Affordable housing is another area Related is keenly focused on, as it has been since its founding. About 60 percent of the 50,000 rental units Related owns are some form of affordable housing, and it continues to buy affordable housing from other developers at a time when many others are converting those units over to market-rate rents. “Affordable housing is the foundation of our company,” Ross said. “It’s an asset you can’t replace and there’s unfortunately a greater need for it. We remain committed to never converting an affordable housing unit to market-rate.”
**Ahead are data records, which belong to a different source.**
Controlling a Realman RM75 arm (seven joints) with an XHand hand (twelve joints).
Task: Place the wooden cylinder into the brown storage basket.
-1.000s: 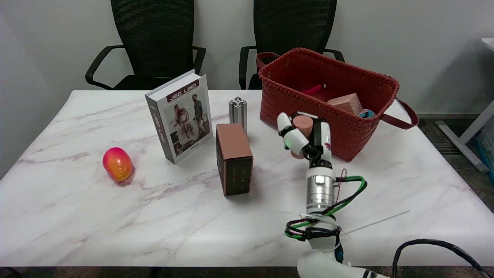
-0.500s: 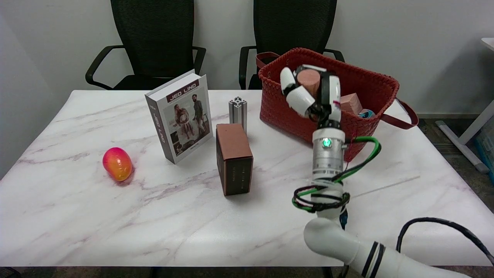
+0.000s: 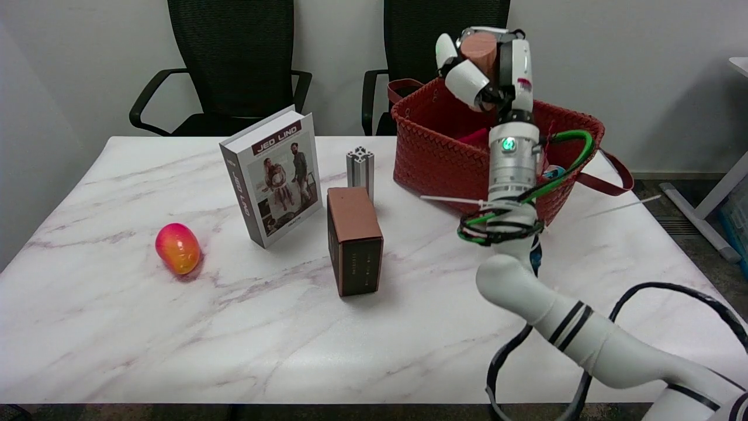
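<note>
Head view: the robot hand grips the wooden cylinder. It hangs above the brown storage basket.

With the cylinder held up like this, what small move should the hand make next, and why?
Probably lower it a little into the basket's opening before letting go. The right hand grips the wooden cylinder high above the brown storage basket, which already holds other items, so dropping it from this height could make it bounce. Whether it hangs exactly over the opening is hard to tell from this single view.

Basket contents mostly behind right arm, chairs cropped at top
</note>
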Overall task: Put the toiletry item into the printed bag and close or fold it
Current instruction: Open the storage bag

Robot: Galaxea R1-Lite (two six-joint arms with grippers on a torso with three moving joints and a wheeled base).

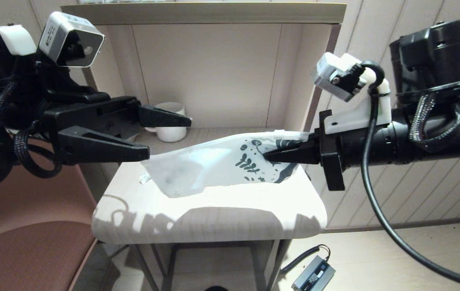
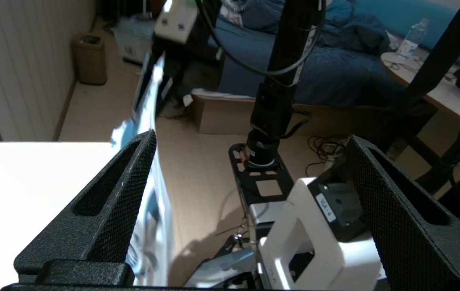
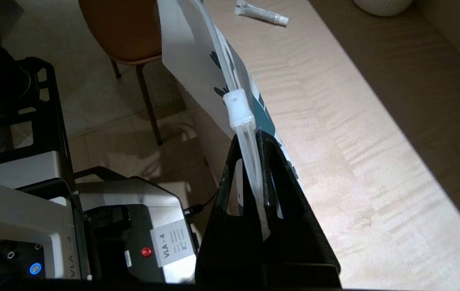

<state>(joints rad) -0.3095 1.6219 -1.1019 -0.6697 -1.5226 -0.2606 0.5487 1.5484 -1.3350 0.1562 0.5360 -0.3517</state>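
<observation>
Your right gripper point(image 1: 268, 155) is clamped on the printed bag's point(image 1: 218, 163) zip-strip edge, holding it up at mid-frame.

Your left gripper point(image 1: 165, 135) hangs at the left of the head view with its jaws spread wide, the lower tip close to the bag's plain end. Under the bag you have the pale table point(image 1: 214, 218); behind it, left of centre, stands the white mug point(image 1: 170, 121). The toiletry item point(image 3: 260, 13) lies on the tabletop at the upper middle of the right wrist view, well apart from the bag.
</observation>
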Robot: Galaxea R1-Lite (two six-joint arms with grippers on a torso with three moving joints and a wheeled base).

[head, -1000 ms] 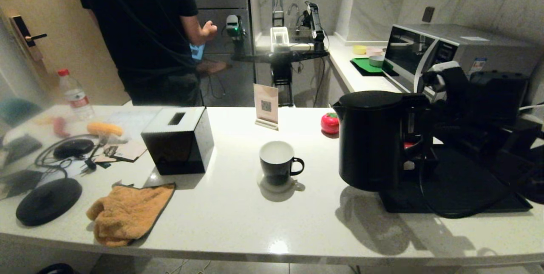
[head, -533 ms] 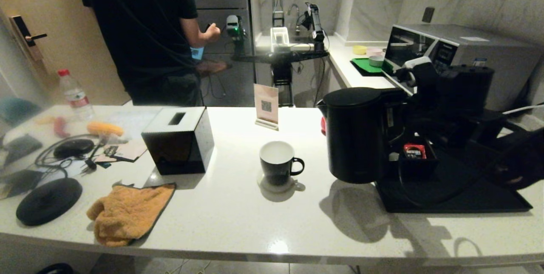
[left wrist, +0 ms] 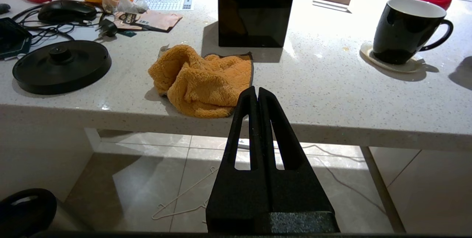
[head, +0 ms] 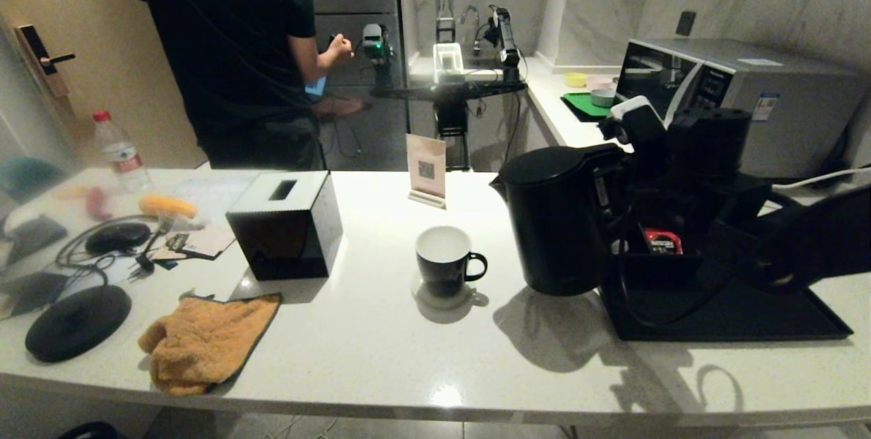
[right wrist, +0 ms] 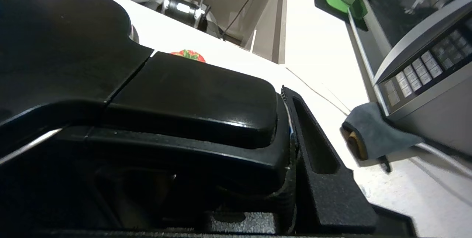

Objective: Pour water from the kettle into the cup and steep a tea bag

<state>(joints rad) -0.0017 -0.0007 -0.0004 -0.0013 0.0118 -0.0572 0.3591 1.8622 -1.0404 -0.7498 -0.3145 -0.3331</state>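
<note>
The black kettle [head: 554,221] hangs just above the counter, right of the cup, its spout toward the cup and its lid tipped slightly. My right gripper [head: 636,187] is shut on its loop handle. In the right wrist view the handle [right wrist: 191,94] fills the space between the jaws, with one finger [right wrist: 320,157] pressed against it. The black cup [head: 442,258] stands on a pale coaster, its white inside showing; it also shows as the cup [left wrist: 403,31]. My left gripper [left wrist: 257,91] is shut on nothing, below the counter's front edge. The tea bag is not in view.
A black tray [head: 735,313] with a red packet [head: 661,240] lies behind the kettle. A black tissue box [head: 286,221], an orange cloth [head: 204,340] and the kettle's round base [head: 78,322] sit to the left. A card stand [head: 426,170], a microwave [head: 735,85] and a person [head: 238,51] are further back.
My right gripper has carried the kettle left, off the tray and toward the cup. The cup and the left gripper have stayed still.
</note>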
Another panel at the conference focused on technology and innovation introduced a new solution to affordable housing on a much smaller scale. Jeff Wilson, founder and CEO of Kasita, talked about his company’s approach to the problem: micro housing units inspired by trash dumpsters. Wilson lived in a 33 square-foot dumpster for a year to test the limits of habitable space. Today, Kasita builds inexpensive stand-alone manufactured homes that fully integrate Internet-of-things technologies and can fit on small and even irregular lots.

Technology is similarly disrupting the business of financing commercial real estate. Online lending has transformed the business through cloud computing, blockchain, big data, and digital signatures and appraisals, but almost all of the CRE transactions that occur in the U.S. everyday take place offline.

Yulia Yaani founded RealAtom.com, a marketplace for CRE loans, to pair borrowers with relevant lenders increasing the certainty of closing debt transactions. She credited three developments for making RealAtom possible: technological proliferation, availability of CRE data, and a generational shift in which new generation of CRE players demand innovation and have no patience for laggards.

Zach Aarons, co-founder of MetaProp and a project manager at Millennium Partners, said the varied nature of the ways technology is being used in the real estate sector will require new financing approaches. Some tech-enabled real estate service providers are being financed as if they are pure-play technology companies, and this is creating “misalignment,” he said. Aarons said a new class of investor needs to emerge “somewhere in the middle” of the risk spectrum between venture capital and traditional real estate investors to better align risk-and-return expectations for everyone. “The next few years will be about figuring this out.”